In addition to thickness monitoring, further investigation in the response of the TFBG resonances can provide information about changes in the real and imaginary parts of the effective index of the cladding mode that is coupled by the grating and by extension about the optical properties of the deposited layers during the deposition process.

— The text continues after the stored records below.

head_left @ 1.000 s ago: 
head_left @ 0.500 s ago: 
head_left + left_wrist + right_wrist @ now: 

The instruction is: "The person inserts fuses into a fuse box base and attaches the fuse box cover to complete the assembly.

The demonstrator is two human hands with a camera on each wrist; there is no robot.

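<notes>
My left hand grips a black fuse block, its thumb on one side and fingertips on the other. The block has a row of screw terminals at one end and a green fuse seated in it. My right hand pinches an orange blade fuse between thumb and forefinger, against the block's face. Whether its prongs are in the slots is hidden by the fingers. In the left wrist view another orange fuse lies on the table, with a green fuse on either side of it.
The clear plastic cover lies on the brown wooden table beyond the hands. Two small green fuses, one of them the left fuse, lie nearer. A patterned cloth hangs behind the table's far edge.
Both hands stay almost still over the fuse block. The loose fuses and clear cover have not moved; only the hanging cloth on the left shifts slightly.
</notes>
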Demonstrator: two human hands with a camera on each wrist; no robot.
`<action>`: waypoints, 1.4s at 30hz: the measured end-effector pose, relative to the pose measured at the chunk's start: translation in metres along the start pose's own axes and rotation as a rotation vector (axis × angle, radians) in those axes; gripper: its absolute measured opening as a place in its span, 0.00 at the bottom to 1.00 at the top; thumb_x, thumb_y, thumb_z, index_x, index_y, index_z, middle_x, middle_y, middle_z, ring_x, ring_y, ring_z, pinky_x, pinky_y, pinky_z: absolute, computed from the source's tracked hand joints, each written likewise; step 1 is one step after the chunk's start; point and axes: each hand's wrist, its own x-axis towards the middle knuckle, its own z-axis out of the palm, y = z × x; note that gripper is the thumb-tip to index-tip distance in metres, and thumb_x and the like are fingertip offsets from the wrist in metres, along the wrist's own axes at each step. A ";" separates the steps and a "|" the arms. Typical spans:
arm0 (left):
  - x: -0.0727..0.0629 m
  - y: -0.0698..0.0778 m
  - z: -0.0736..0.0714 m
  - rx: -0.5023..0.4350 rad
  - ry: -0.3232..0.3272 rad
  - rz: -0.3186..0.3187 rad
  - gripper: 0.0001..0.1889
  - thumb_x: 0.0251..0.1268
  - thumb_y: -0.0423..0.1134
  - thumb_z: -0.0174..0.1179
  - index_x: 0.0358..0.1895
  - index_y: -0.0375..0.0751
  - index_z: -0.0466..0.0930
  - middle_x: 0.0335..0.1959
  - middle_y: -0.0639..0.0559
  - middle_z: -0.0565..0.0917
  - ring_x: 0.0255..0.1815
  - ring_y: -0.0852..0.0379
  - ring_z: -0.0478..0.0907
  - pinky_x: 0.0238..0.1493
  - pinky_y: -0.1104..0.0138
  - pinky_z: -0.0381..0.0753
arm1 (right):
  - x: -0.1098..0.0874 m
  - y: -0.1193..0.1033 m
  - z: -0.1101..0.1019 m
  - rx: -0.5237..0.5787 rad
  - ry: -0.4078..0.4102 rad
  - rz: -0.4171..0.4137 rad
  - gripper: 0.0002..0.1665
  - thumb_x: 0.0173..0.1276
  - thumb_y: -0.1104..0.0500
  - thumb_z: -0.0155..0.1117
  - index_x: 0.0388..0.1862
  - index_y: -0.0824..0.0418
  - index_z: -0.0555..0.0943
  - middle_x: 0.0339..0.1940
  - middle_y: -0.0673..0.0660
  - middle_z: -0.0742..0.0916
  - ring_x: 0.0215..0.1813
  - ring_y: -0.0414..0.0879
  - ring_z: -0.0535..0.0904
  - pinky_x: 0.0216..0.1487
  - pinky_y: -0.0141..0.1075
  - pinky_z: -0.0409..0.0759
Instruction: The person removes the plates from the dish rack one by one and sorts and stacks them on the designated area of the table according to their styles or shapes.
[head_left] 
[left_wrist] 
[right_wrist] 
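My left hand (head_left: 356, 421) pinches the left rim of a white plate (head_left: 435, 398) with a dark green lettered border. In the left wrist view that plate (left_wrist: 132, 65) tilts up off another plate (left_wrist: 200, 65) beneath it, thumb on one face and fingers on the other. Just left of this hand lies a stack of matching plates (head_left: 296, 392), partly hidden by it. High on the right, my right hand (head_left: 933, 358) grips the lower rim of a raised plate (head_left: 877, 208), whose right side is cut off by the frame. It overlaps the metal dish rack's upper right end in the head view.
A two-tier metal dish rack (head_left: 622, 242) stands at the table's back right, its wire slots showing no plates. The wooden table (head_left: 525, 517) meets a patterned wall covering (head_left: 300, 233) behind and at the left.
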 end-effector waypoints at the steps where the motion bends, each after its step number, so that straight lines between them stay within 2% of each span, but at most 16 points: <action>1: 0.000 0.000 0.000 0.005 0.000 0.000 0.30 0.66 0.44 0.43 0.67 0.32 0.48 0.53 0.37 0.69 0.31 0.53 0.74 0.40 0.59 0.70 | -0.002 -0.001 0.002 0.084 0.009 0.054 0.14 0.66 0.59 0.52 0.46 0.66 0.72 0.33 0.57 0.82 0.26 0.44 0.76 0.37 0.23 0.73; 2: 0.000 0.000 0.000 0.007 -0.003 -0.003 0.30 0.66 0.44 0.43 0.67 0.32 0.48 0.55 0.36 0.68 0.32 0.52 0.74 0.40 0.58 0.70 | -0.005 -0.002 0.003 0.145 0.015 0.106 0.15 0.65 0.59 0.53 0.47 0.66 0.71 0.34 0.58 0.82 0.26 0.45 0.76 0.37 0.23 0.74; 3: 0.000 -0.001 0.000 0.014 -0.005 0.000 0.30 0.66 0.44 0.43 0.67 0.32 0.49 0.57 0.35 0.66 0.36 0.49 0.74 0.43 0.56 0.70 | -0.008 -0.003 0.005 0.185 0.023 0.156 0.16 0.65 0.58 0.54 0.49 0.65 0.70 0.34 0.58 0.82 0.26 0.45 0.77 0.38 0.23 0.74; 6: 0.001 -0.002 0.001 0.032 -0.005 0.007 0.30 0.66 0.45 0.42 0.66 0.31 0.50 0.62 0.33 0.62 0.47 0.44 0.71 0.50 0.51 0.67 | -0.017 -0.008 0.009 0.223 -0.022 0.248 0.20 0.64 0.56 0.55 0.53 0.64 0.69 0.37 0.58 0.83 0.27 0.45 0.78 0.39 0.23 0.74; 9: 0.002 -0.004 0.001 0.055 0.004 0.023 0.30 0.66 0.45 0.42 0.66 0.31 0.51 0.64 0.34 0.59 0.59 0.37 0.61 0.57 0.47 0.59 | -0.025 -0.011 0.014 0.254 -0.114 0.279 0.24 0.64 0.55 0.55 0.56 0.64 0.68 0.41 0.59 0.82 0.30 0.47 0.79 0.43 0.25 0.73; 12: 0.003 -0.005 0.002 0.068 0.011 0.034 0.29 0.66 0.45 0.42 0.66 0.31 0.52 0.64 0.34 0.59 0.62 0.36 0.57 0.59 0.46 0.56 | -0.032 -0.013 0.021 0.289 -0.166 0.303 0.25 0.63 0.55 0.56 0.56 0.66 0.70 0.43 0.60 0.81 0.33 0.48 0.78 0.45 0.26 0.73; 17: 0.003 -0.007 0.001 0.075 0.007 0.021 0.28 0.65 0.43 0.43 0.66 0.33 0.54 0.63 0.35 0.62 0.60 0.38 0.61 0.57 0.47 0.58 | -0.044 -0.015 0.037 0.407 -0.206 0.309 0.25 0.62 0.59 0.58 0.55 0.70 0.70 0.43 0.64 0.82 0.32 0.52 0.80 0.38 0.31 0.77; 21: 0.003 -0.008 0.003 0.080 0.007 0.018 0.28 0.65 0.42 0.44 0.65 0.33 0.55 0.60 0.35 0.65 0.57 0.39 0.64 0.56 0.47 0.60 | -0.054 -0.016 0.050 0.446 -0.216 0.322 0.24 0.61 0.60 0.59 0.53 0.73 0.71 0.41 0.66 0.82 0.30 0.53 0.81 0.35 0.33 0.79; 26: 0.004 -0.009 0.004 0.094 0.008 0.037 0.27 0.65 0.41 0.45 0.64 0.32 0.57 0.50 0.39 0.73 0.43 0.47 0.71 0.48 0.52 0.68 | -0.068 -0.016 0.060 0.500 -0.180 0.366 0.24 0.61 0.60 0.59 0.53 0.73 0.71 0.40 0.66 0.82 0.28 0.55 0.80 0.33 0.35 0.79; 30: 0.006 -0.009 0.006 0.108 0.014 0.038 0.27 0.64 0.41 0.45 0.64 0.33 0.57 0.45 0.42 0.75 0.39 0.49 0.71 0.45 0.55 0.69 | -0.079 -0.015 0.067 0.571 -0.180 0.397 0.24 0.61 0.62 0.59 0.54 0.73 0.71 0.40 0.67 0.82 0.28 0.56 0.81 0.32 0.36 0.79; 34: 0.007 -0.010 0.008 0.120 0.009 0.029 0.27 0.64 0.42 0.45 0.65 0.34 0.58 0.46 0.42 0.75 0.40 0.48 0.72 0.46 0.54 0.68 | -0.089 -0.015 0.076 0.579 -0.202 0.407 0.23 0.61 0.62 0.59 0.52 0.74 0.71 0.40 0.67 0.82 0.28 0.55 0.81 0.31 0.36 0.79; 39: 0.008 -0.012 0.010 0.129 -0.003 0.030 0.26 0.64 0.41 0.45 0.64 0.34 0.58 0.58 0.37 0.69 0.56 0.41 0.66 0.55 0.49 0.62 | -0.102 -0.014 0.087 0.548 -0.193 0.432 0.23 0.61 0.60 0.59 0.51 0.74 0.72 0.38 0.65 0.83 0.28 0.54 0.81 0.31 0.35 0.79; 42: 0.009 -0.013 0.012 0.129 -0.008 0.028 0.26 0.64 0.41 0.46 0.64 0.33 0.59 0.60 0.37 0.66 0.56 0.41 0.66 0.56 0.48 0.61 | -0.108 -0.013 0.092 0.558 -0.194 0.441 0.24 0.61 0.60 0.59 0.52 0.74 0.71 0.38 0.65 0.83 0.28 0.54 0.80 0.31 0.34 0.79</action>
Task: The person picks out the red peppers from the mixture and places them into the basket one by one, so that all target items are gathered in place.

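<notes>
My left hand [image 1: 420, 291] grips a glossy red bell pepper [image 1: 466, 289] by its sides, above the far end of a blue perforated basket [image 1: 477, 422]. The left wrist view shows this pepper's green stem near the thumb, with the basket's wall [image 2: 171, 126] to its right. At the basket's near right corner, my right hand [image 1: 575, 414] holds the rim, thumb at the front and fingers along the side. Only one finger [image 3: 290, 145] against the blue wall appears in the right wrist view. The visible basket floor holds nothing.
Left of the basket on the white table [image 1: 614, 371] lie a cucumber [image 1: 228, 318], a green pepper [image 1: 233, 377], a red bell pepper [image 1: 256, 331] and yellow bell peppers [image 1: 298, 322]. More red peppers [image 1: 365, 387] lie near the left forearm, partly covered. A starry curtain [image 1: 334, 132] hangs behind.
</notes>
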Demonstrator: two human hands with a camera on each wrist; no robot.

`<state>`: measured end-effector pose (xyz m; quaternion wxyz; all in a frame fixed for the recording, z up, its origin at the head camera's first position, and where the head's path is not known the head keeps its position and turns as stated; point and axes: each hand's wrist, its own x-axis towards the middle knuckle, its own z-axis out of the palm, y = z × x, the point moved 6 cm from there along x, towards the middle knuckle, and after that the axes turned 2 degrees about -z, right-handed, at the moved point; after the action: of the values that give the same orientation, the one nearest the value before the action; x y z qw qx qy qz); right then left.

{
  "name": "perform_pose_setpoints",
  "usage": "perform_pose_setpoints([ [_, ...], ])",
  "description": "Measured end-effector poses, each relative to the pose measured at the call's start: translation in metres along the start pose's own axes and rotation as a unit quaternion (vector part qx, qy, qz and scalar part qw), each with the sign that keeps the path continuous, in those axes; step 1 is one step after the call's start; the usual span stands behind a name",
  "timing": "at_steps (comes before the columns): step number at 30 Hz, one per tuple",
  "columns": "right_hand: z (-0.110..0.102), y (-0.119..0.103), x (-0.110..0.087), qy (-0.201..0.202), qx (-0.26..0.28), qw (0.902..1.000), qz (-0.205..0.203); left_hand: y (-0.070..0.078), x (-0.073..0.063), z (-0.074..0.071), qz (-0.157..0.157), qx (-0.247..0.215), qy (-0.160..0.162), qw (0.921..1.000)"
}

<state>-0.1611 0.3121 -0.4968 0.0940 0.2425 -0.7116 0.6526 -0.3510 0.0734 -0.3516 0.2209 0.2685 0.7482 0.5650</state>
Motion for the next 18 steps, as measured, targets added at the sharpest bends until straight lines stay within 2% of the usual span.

In order to do this, for each cycle of deposition we approximate the layer of deposited nanoparticles by an equivalent uniform coating of the same thickness. We then use fiber grating simulation software to calculate which value of complex permittivity of the uniform layer results in the observed shifts of the resonance amplitude and wavelength (the two measured parameters fully determine the two unknowns, i.e. the real and imaginary part of the film permittivity). We use a commercially available complex fiber mode solver (FIMMWAVE, by Photon Design) to calculate the effect of these layers on the mode in question. The structure we modeled is an optical fiber coated with a uniform layer of thickness of davr (obtained for each cycle by the calibration factor between cycle number and thickness given above), an effective complex refractive index (neff – jkeff) to be determined, and air (index of refraction = 1) in the surrounding environment (see Fig. 6(a) ). The parameters of the fiber (a standard telecommunication fiber) were as follows: the radii of fiber core and cladding, r1 = 4.15 μm and r2 = 62.5 μm; de = davr, where de is the thickness of equivalent copper nanolayer ranging from 0 to 50 nm; the corresponding refractive indices were n1 = 1.450, n2 = 1.444 and nair = 1.0 [16]. The mode solver reveals that prior to deposition (de = 0), the effective index of the mode used for Fig. 4(b) is real and equal to 1.3094. Also prior to deposition, the amplitude of the resonance can be used to calculate the coupling coefficient of the grating for this mode, using another commercial simulation tool based on coupled mode theory (OptiGrating, from OptiWave Inc.). The coupling coefficient value is 3.44 cm−1 for the case described here [17]. We now use a perturbation approach and assume that the change in the resonance amplitude is mainly due to the increase in loss experienced by the cladding mode when the lossy copper nanoparticles deposit on the cladding (rather than to a change in mode field amplitude near the core of the fiber, which would also lead to a change in the coupling coefficient). Using OptiGrating again allows us to plot a template for the change in peak to peak resonance amplitude vs the imaginary part of the effective index of the cladding mode (shown in Fig. 6(b) for the particular resonance used here).

 

Fig. 6 (a) Cross-section of the four layer model of the fiber with sparse layer of copper nanoparticles (left) and an equivalent copper coating (right). (b) Calculation of the change in peak to peak resonance amplitude vs the imaginary part of the effective index of the cladding mode; (c) Resulting effective complex refractive index of copper nanoparticles on the cladding of the fiber vs pulsing cycles.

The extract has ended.